>>>

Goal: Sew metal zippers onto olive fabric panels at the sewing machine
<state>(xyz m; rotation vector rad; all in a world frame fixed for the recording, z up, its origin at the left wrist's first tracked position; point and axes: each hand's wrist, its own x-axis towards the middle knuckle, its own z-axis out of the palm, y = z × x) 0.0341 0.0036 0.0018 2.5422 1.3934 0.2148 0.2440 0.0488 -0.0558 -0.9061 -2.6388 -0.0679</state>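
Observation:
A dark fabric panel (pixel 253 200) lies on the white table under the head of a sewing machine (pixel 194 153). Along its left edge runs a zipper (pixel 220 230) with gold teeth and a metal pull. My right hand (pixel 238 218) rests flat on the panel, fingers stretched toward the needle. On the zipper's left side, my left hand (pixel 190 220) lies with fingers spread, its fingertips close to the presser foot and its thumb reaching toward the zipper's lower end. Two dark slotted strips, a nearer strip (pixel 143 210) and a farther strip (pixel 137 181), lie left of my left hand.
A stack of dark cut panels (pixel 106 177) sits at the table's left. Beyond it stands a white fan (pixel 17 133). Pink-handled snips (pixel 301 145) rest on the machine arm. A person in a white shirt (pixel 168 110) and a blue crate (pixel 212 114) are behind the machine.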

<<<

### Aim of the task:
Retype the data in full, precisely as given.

### Answer to this problem:
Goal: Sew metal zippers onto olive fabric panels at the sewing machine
<state>(xyz m; rotation vector rad; all in a world frame fixed for the recording, z up, its origin at the left wrist's first tracked position; point and axes: each hand's wrist, its own x-axis towards the middle knuckle, its own z-axis out of the palm, y = z × x) 0.0341 0.0036 0.0018 2.5422 1.3934 0.2148 0.2440 0.0488 -0.0558 -0.9061 -2.6388 -0.0679</state>
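Observation:
A dark fabric panel (pixel 253 200) lies on the white table under the head of a sewing machine (pixel 194 153). Along its left edge runs a zipper (pixel 220 230) with gold teeth and a metal pull. My right hand (pixel 238 218) rests flat on the panel, fingers stretched toward the needle. On the zipper's left side, my left hand (pixel 190 220) lies with fingers spread, its fingertips close to the presser foot and its thumb reaching toward the zipper's lower end. Two dark slotted strips, a nearer strip (pixel 143 210) and a farther strip (pixel 137 181), lie left of my left hand.
A stack of dark cut panels (pixel 106 177) sits at the table's left. Beyond it stands a white fan (pixel 17 133). Pink-handled snips (pixel 301 145) rest on the machine arm. A person in a white shirt (pixel 168 110) and a blue crate (pixel 212 114) are behind the machine.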

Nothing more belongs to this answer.